Wolf Dieter Enkelmann zu the big clearing


Text Wolf Dieter Enkelmann
zu the big clearing von Pavel Zelechovsky
,
München
2001

The Importance of Being Ernest
Oscar Wilde

Die Blockade ist beendet. Vor gut zehn Jahren brach das Gleichgewicht des Schreckens unerwartet sang- und klanglos zusammen. Keine Katastrophe. So endete die Zeit, als der Kampf der Weltanschauungen die ganze Welt in ihren Bann schlug und zu einem Gefängnis gemacht hatte, zu einem goldenen Käfig großer Versprechungen für die einen und des materiellen Wohlstandes für die anderen.

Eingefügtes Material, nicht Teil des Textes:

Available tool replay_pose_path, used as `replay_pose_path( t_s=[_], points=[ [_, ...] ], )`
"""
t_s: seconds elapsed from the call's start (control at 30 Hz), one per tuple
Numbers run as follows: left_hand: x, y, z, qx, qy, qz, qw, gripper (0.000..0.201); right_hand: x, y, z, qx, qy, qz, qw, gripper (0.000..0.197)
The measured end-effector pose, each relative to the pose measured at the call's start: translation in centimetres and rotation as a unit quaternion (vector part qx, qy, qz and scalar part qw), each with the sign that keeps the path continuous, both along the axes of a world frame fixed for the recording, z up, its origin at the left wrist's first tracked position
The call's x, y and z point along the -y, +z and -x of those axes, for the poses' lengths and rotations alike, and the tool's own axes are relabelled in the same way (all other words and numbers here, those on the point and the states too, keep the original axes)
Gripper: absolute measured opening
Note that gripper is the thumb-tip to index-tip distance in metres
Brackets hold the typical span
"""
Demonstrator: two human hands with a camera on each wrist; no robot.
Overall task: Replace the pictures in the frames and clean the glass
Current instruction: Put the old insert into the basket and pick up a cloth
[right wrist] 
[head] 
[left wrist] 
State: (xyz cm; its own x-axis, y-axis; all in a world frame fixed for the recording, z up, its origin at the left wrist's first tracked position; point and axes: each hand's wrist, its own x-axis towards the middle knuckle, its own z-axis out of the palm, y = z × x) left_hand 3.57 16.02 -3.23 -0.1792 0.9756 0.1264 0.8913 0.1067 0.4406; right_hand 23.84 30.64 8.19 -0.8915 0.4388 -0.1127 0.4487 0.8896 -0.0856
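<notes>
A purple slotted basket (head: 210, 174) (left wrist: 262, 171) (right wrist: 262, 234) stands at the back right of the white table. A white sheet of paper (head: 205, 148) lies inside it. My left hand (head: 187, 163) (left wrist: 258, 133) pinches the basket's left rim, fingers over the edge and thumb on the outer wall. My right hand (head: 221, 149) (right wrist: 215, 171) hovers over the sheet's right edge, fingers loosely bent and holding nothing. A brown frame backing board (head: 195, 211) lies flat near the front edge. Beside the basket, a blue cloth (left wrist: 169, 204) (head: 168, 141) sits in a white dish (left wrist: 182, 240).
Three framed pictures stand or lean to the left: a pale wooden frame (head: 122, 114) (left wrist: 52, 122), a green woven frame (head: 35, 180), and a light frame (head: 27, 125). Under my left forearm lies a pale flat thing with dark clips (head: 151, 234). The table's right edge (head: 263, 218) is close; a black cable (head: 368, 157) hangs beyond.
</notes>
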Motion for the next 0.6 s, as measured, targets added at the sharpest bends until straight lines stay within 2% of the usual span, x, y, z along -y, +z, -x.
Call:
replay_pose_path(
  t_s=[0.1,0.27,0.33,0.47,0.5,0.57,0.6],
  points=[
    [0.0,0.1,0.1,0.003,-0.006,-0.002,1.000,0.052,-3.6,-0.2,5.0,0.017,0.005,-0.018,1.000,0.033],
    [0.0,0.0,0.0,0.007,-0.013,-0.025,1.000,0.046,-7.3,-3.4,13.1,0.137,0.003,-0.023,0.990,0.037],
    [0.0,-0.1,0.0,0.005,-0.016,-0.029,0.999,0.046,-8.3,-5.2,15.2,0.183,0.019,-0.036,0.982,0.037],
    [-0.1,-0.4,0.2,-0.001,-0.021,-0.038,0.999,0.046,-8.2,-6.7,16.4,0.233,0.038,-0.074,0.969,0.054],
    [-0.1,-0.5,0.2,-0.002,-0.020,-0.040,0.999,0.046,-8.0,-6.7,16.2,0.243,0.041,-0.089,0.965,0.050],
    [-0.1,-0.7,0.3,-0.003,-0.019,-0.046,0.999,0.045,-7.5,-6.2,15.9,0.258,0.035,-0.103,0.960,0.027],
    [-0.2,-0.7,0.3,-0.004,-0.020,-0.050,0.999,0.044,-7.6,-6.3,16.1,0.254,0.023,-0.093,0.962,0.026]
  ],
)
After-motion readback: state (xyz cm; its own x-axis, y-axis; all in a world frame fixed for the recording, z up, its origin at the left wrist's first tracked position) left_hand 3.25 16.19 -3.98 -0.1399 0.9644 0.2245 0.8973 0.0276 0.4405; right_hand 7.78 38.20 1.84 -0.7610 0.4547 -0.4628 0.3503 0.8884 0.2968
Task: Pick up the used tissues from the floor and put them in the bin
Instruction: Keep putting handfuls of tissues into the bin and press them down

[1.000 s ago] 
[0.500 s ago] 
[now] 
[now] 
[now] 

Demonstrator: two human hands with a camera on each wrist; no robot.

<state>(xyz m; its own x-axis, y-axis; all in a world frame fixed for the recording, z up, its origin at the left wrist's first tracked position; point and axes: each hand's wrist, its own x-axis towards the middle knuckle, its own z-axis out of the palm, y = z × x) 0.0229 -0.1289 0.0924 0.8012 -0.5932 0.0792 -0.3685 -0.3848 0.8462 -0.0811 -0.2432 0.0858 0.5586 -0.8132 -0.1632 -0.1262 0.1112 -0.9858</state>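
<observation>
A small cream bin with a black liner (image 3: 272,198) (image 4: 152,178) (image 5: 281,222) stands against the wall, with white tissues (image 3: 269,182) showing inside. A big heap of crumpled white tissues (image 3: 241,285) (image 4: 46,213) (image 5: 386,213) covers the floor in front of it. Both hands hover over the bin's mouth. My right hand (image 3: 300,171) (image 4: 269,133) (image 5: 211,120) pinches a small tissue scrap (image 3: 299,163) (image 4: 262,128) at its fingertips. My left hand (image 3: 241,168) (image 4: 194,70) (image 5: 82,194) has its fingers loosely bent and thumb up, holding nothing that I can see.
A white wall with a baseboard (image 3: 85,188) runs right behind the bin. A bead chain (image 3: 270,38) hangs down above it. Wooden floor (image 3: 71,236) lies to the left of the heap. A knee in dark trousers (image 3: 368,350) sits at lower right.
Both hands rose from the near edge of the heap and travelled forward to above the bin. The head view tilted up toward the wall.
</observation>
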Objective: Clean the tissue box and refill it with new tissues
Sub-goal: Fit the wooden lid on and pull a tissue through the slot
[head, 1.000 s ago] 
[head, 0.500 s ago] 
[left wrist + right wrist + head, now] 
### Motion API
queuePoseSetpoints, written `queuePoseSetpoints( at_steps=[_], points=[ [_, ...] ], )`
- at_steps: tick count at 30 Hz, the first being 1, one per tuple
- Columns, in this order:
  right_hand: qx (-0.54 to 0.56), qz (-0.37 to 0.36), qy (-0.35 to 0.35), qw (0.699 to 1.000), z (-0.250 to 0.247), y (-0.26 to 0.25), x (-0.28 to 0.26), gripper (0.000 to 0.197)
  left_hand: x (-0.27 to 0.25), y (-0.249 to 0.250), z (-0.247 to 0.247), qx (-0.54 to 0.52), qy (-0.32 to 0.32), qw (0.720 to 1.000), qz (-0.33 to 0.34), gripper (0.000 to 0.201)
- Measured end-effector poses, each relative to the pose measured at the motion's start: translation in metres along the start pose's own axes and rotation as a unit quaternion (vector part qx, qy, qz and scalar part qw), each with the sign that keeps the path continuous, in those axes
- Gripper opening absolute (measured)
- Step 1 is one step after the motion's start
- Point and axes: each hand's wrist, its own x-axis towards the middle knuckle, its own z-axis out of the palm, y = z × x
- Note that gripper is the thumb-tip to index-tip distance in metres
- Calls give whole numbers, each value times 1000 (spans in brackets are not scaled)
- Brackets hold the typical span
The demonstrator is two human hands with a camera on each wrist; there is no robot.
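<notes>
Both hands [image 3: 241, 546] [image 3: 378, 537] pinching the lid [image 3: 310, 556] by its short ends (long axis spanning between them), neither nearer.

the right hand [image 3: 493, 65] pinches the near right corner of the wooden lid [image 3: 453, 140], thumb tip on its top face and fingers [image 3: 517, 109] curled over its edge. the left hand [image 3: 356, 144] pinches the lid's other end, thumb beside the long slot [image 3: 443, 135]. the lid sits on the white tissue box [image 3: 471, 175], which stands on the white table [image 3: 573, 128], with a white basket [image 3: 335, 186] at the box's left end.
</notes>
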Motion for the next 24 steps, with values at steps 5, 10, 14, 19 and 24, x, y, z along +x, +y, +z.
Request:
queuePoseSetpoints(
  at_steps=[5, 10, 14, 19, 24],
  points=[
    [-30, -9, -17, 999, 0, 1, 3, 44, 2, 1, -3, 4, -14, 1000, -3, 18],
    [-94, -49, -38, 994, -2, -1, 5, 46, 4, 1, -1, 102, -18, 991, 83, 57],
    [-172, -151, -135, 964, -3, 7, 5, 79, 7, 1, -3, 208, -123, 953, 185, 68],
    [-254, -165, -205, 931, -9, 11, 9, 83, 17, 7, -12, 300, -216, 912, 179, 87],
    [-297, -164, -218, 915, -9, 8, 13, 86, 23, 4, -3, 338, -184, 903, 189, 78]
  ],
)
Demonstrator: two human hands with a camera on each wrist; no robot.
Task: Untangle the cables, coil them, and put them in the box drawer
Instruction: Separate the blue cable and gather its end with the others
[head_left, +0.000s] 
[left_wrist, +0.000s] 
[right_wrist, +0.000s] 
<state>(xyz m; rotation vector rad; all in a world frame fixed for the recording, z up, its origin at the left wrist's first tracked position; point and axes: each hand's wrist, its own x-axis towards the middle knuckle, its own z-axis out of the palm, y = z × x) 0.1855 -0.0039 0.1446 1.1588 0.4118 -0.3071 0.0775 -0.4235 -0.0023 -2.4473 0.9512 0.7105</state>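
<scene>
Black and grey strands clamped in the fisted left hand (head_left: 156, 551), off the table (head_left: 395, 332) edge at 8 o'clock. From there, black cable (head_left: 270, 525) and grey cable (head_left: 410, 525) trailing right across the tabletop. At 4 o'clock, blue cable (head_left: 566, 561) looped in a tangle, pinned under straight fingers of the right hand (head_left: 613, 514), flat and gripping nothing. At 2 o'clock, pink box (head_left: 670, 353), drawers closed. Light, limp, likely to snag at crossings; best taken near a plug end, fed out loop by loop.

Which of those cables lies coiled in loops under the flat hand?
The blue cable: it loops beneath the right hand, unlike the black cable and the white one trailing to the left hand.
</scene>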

Eine Erlösung zweifellos. Es ging ums Ganze, und am Ende blieb von all dem nichts. Kein Verlust? Immerhin konnten die Ideologen mit Visionen einer anderen Welt und der Idee werben, daß in Zukunft nicht namenlose Macht- oder Marktmechanismen die Menschen regieren, sondern Gerechtigkeit, Gedanken und, was den Menschen sonst noch gut tut.
Ernüchterung. Mancher Illusionen, aber auch ihrer Visionen ledig, hat die Menschheit nun keine Wahl mehr. Was von der Mobilisierungskraf der Utopien bleibt, erben Ökonomie und Technik. Im Erfolg der Weltwirtschaft liegt, so sieht es aus, nun allein das Geschick der Welt.
Das Ende der Ideologien könnte aber auch ein Trugschluß sein, nämlich selbst eine neue Ideologie, wenn nicht überhaupt erst die universale ideologische Einvernahme. Der Dogmatismus des Seins - den man auch die normative Macht des faktischen nennt - war immer schon der wirksamere. Je dogmatischer hingegen die Reden beschwören, je brutaler die Polizei durchsetzt, daß wahr sei, was wahr sein soll, desto deutlicher wird die Ohnmacht.
"L´etat c´est moi", der Staat bin ich. So ist es, sagte Louis XIV., nicht: so soll es sein. Und so war es auch. Allerdings verhalf er damit dem Staatsvolk langfristig zu einer Erkenntnis, die dieses nicht weniger als den König überraschte: "Nou sommes le roi", wir sind der König. Beides zusammen ergibt eine Revolution. Man sieht, die Geschichte versteht durchaus Spaß, wenn er auch ein teuerer ist. Und sie gönnt ihn sich, wenn´s not tut, auch zweimal.
Menschheitsträume lassen sich, auch ohne verwirklicht zu werden, zu quasi selbsttragenden Gesellschaftssystemen ausbauen. Je illusionärer sie sich zu erweisen drohen, desto gläubiger und bitterer werden sie gegen die Wirklichkeit verteidigt. Mit nichts darf es ernst werden. Und das wird mit blutigem Ernst verfochten. Alles für nichts, nichts für alles: Das ist die Zirkulation des Scheins - im Großen wie im Kleinen.
Währenddessen kalkuliert Pavel Zelechovsky schon mal die harten Basics der Weltwirtschaft durch. Die Rechnungen der Öknomie des Lebens liegen zur Einsicht aus. Das Ergebnis: 81 Variationen des Spiels um Zeit. Und nichts fehlt, außer eines, das aber immer.
Es zu finden, macht ein Ende mit den Ideologien und ist der Schlüssel zu unverfügbarem Reichtum. Das ist die Authentizität, Autonomie und Autarkie des Anfangs, den jeder hat, dessen habhaft zu werden dennoch keinem gegeben ist.